### MATERIAL FOR THIS TASK
┏━━
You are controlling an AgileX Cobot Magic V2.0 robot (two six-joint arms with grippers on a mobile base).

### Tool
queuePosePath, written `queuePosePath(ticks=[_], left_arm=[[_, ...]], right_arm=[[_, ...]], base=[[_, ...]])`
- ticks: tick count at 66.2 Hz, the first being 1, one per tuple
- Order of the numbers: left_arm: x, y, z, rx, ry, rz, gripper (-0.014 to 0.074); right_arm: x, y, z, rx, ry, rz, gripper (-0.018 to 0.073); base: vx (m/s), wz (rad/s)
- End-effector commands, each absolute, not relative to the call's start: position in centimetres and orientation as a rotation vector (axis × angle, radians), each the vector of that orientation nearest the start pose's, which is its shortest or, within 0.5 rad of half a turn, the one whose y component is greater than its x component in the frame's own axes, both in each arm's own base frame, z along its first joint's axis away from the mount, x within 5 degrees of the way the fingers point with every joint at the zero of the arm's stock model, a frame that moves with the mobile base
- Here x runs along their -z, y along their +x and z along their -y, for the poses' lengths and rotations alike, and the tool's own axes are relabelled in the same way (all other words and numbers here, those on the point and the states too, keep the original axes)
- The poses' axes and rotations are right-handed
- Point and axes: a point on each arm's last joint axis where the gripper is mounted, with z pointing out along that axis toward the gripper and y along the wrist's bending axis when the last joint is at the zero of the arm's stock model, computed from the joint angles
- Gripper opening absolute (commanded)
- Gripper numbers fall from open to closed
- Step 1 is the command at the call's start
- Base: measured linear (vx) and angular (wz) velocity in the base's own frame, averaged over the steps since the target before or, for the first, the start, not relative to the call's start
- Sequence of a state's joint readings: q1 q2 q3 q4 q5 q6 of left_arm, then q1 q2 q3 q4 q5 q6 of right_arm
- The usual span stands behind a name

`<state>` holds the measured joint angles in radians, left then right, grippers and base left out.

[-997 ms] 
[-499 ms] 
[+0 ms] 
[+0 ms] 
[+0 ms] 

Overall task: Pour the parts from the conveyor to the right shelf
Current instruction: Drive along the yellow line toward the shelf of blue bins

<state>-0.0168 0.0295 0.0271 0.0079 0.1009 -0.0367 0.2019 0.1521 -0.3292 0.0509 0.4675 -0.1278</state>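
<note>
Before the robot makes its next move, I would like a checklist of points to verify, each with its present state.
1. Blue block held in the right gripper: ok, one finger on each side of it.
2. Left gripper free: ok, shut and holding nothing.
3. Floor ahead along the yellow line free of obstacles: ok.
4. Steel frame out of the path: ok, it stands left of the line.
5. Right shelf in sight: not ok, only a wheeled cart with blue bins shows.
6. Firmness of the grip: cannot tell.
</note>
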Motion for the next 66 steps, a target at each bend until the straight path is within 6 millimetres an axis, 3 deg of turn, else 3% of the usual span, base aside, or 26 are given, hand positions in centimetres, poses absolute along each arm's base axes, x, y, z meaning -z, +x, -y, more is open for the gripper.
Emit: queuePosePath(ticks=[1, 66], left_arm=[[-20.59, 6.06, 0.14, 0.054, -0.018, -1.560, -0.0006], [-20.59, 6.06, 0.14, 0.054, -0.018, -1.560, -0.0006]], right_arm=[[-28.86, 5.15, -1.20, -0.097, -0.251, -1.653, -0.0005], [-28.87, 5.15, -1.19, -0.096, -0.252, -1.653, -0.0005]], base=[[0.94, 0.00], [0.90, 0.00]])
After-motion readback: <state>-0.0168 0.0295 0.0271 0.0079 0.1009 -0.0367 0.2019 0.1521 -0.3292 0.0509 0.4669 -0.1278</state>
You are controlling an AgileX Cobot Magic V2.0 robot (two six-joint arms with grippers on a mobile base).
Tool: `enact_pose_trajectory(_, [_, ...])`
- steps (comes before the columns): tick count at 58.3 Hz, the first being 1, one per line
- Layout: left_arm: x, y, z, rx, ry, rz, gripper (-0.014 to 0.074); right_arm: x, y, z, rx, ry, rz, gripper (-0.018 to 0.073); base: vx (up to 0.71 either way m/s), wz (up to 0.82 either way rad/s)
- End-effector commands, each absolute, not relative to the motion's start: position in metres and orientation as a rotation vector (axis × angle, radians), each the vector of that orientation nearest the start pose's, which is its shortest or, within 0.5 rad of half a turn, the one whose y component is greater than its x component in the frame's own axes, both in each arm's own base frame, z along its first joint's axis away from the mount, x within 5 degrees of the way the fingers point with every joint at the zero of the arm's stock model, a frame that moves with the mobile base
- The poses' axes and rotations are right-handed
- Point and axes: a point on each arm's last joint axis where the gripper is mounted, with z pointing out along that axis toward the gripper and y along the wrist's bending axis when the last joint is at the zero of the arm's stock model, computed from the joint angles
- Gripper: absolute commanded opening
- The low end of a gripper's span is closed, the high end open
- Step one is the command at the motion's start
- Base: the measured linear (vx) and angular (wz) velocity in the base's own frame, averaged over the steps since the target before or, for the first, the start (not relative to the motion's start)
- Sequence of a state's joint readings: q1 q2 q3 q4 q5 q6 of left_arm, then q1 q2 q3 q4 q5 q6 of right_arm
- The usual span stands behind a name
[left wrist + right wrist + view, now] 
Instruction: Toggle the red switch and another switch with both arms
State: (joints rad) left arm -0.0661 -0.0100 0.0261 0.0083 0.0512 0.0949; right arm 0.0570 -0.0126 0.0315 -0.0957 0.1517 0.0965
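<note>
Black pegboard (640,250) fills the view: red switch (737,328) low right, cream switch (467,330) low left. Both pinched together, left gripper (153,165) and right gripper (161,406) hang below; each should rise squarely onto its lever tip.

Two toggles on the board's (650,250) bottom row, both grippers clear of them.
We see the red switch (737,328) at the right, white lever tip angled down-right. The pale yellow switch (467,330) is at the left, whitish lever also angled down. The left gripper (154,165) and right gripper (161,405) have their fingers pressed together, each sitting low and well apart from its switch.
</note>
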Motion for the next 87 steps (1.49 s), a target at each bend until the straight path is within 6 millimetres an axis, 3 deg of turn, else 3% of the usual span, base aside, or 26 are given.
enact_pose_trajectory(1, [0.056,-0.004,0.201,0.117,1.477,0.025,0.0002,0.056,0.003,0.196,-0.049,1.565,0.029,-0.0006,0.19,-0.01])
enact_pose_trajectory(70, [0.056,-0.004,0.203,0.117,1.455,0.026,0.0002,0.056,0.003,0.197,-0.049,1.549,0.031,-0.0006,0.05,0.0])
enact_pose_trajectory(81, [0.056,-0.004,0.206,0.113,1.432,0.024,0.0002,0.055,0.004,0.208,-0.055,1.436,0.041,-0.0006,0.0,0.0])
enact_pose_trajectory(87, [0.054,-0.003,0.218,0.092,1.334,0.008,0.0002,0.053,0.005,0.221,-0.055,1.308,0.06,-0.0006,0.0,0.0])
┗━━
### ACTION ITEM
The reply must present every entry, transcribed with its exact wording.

### RESULT OF THE TASK
You are controlling an AgileX Cobot Magic V2.0 robot (two six-joint arms with grippers on a mobile base).

### Tool
queuePosePath, written `queuePosePath(ticks=[_], left_arm=[[_, ...]], right_arm=[[_, ...]], base=[[_, ...]])`
- ticks: tick count at 66.2 Hz, the first being 1, one per tuple
- Order of the numbers: left_arm: x, y, z, rx, ry, rz, gripper (-0.014 to 0.074); right_arm: x, y, z, rx, ry, rz, gripper (-0.018 to 0.073); base: vx (m/s), wz (rad/s)
- End-effector commands, each absolute, not relative to the call's start: position in centimetres and orientation as a rotation vector (axis × angle, radians), each the vector of that orientation nearest the start pose's, which is its shortest or, within 0.5 rad of half a turn, the one whose y component is greater than its x component in the frame's own axes, both in each arm's own base frame, z along its first joint's axis away from the mount, x within 5 degrees of the way the fingers point with every joint at the zero of the arm's stock model, a frame that moves with the mobile base
- Here x runs along their -z, y along their +x and z along their -y, for the poses' lengths and rotations alike, and the tool's own axes are relabelled in the same way (all other words and numbers here, those on the point and the states too, keep the original axes)
- The poses' axes and rotations are right-handed
- Point and axes: a point on each arm's last joint axis where the gripper is mounted, with z pointing out along that axis toward the gripper and y along the wrist's bending axis when the last joint is at the zero of the arm's stock model, computed from the joint angles
- Gripper opening absolute (commanded)
- Gripper numbers fall from open to closed
- Step 1 is the command at the call's start
- Base: measured linear (vx) and angular (wz) velocity in the base's own frame, averaged over the steps since the target before or, for the first, the start, not relative to the call's start
- Sequence of a state's joint readings: q1 q2 q3 q4 q5 q6 of left_arm, then q1 q2 q3 q4 q5 q6 of right_arm
- The usual span stands behind a name

`<state>` holds the measured joint angles in radians, left then right, grippers and base left out.

[-997 ms] 
[-499 ms] 
[+0 ms] 
[+0 ms] 
[+0 ms] 

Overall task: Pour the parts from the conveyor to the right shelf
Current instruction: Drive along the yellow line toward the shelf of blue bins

<state>-0.0168 0.0295 0.0271 0.0079 0.1009 -0.0367 0.2019 0.1521 -0.3292 0.0509 0.4675 -0.1278</state>
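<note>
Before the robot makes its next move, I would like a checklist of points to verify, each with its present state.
1. Blue block held in the right gripper: ok, one finger on each side of it.
2. Left gripper free: ok, shut and holding nothing.
3. Floor ahead along the yellow line free of obstacles: ok.
4. Steel frame out of the path: ok, it stands left of the line.
5. Right shelf in sight: not ok, only a wheeled cart with blue bins shows.
6. Firmness of the grip: cannot tell.
</note>
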Motion for the next 66 steps, a target at each bend until the straight path is within 6 millimetres an axis, 3 deg of turn, else 3% of the usual span, base aside, or 26 are given, hand positions in centimetres, poses absolute along each arm's base axes, x, y, z meaning -z, +x, -y, more is open for the gripper.
Emit: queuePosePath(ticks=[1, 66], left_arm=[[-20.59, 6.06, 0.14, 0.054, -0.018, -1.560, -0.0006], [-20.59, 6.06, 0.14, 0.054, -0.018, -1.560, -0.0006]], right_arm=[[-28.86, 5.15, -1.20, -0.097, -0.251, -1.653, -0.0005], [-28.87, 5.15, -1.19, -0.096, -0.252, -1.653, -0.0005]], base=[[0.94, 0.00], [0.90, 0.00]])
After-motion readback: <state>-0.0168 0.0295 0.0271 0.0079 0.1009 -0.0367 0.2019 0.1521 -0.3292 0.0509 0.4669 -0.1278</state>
You are controlling an AgileX Cobot Magic V2.0 robot (two six-joint arms with grippers on a mobile base).
Tool: `enact_pose_trajectory(_, [_, ...])`
- steps (comes before the columns): tick count at 58.3 Hz, the first being 1, one per line
- Layout: left_arm: x, y, z, rx, ry, rz, gripper (-0.014 to 0.074); right_arm: x, y, z, rx, ry, rz, gripper (-0.018 to 0.073); base: vx (up to 0.71 either way m/s), wz (up to 0.82 either way rad/s)
- End-effector commands, each absolute, not relative to the motion's start: position in metres and orientation as a rotation vector (axis × angle, radians), each the vector of that orientation nearest the start pose's, which is its shortest or, within 0.5 rad of half a turn, the one whose y component is greater than its x component in the frame's own axes, both in each arm's own base frame, z along its first joint's axis away from the mount, x within 5 degrees of the way the fingers point with every joint at the zero of the arm's stock model, a frame that moves with the mobile base
- The poses' axes and rotations are right-handed
- Point and axes: a point on each arm's last joint axis where the gripper is mounted, with z pointing out along that axis toward the gripper and y along the wrist's bending axis when the last joint is at the zero of the arm's stock model, computed from the joint angles
- Gripper: absolute commanded opening
- The low end of a gripper's span is closed, the high end open
- Step one is the command at the motion's start
- Base: the measured linear (vx) and angular (wz) velocity in the base's own frame, averaged over the steps since the target before or, for the first, the start (not relative to the motion's start)
- Sequence of a state's joint readings: q1 q2 q3 q4 q5 q6 of left_arm, then q1 q2 q3 q4 q5 q6 of right_arm
- The usual span stands behind a name
[left wrist + right wrist + view, now] 
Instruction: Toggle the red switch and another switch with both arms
State: (joints rad) left arm -0.0661 -0.0100 0.0261 0.0083 0.0512 0.0949; right arm 0.0570 -0.0126 0.0315 -0.0957 0.1517 0.0965
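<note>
Black pegboard (640,250) fills the view: red switch (737,328) low right, cream switch (467,330) low left. Both pinched together, left gripper (153,165) and right gripper (161,406) hang below; each should rise squarely onto its lever tip.

Two toggles on the board's (650,250) bottom row, both grippers clear of them.
We see the red switch (737,328) at the right, white lever tip angled down-right. The pale yellow switch (467,330) is at the left, whitish lever also angled down. The left gripper (154,165) and right gripper (161,405) have their fingers pressed together, each sitting low and well apart from its switch.
</note>
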Motion for the next 87 steps (1.49 s), a target at each bend until the straight path is within 6 millimetres an axis, 3 deg of turn, else 3% of the usual span, base aside, or 26 are given.
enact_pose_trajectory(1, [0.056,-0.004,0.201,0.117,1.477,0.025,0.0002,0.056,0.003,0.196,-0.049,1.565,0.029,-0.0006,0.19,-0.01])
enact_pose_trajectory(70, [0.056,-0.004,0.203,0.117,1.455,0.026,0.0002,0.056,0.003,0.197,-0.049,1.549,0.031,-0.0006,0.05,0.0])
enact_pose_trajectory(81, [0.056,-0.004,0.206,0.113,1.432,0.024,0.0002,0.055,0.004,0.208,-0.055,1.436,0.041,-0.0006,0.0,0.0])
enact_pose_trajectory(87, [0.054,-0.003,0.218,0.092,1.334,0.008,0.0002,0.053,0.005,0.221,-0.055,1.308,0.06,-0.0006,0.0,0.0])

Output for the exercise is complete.